> **What you are asked to do**:
Below are lines of records; copy exactly those from the one containing "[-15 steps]" through the one containing "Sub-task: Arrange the", leaving the pictures behind.

> **Records for processing**:
*****

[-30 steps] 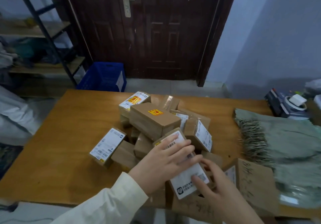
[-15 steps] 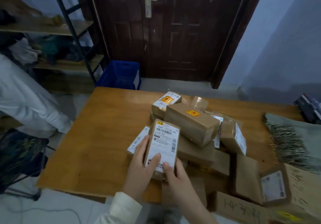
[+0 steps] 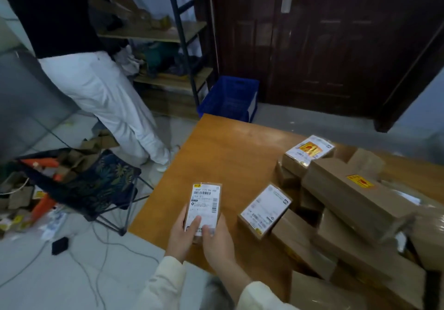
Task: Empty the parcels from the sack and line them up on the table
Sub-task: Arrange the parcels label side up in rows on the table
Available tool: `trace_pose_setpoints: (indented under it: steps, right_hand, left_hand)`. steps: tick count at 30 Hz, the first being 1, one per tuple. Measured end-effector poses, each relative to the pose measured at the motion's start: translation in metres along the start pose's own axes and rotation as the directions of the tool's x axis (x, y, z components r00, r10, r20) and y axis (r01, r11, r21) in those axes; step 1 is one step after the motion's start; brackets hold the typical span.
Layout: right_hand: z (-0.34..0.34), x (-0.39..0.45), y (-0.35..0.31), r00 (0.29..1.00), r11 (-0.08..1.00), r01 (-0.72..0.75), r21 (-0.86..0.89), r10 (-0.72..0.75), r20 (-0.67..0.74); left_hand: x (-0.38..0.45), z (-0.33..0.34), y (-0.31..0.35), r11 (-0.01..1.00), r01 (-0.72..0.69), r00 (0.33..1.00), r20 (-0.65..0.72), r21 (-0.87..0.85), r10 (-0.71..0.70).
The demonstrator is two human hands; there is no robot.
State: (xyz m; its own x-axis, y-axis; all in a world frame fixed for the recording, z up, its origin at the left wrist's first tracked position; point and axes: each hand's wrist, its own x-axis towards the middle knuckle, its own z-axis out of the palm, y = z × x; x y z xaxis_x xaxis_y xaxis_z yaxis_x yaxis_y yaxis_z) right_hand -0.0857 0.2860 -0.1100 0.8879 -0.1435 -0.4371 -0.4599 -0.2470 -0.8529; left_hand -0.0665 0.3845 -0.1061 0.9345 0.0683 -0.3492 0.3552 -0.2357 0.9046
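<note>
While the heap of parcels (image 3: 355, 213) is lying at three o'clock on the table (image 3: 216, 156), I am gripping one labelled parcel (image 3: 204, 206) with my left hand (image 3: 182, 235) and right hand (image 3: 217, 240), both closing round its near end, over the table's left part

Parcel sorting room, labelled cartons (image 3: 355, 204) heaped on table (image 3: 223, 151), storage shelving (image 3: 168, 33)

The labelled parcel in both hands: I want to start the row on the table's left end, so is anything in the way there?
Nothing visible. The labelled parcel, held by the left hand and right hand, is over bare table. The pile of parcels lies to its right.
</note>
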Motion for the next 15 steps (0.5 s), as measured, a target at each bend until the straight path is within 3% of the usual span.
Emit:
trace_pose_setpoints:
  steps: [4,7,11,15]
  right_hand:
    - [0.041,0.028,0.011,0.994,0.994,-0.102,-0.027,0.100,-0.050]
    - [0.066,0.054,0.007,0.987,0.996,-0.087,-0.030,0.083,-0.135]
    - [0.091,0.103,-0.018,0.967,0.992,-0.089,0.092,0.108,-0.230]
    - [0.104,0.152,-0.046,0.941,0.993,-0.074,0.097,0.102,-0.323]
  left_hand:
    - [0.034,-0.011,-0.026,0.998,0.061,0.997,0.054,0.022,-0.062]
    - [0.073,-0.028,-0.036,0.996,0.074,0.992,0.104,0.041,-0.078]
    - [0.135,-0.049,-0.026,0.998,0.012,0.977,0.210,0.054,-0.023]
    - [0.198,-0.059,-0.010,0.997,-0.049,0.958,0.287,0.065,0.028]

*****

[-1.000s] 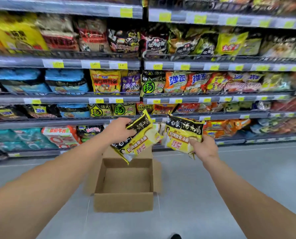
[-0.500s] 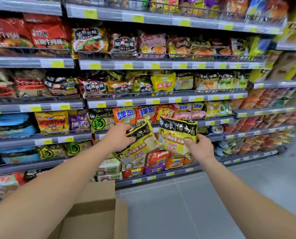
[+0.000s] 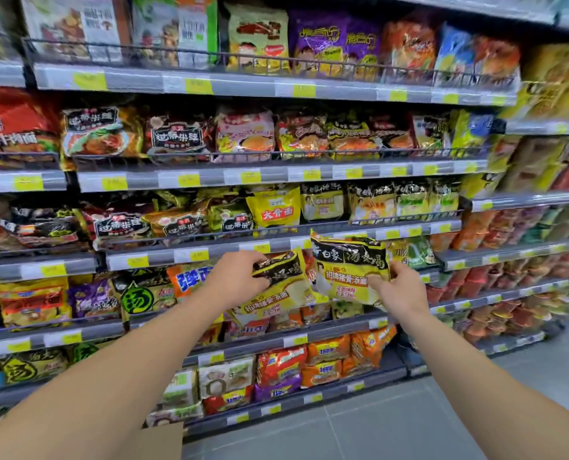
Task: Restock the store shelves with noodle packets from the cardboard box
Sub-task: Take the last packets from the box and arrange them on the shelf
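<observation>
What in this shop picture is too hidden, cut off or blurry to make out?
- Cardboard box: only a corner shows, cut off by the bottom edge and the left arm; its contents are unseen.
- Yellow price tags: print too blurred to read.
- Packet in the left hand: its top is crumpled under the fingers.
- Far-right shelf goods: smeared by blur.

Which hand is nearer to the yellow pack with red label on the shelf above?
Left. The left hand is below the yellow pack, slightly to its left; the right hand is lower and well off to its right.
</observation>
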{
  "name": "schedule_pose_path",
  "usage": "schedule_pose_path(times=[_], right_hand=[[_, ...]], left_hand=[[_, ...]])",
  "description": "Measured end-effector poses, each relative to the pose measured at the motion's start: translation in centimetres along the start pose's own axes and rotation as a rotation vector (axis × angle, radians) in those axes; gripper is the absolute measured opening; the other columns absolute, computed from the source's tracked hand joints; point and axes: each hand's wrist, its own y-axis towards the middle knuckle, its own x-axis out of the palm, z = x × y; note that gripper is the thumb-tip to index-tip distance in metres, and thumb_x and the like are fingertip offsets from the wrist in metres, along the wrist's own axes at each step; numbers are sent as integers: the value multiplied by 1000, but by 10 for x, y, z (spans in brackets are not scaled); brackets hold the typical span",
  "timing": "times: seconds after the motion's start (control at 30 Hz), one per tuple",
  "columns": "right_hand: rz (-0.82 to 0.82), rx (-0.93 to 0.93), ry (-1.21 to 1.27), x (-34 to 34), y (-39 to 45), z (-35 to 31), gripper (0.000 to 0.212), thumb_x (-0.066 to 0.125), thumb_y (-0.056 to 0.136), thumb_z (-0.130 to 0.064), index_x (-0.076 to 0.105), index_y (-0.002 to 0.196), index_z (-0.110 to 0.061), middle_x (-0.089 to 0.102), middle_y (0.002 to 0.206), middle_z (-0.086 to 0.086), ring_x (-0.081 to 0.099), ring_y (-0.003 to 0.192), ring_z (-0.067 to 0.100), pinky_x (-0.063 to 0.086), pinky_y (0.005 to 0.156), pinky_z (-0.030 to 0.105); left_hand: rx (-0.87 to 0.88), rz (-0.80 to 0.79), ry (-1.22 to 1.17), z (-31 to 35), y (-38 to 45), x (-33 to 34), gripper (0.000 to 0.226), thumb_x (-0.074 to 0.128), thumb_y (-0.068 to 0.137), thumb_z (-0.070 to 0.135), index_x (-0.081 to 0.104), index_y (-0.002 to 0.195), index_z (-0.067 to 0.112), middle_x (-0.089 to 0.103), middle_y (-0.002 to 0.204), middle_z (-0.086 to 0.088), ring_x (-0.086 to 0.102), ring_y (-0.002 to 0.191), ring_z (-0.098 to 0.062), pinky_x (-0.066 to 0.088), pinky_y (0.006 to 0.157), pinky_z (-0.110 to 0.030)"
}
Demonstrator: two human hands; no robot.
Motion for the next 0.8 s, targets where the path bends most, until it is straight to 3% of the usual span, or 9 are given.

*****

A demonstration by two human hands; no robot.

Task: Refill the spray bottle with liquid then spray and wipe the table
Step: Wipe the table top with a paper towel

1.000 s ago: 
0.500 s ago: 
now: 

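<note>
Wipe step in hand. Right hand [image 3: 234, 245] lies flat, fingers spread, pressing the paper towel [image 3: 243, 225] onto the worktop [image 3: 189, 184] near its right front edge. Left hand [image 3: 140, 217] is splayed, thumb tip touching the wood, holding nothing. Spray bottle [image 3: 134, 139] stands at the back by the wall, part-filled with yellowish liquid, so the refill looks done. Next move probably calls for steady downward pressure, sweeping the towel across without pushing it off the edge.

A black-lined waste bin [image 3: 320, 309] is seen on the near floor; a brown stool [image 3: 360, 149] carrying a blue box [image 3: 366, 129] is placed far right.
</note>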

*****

> **Result of the task**:
[-15 steps] 
[+0 steps] 
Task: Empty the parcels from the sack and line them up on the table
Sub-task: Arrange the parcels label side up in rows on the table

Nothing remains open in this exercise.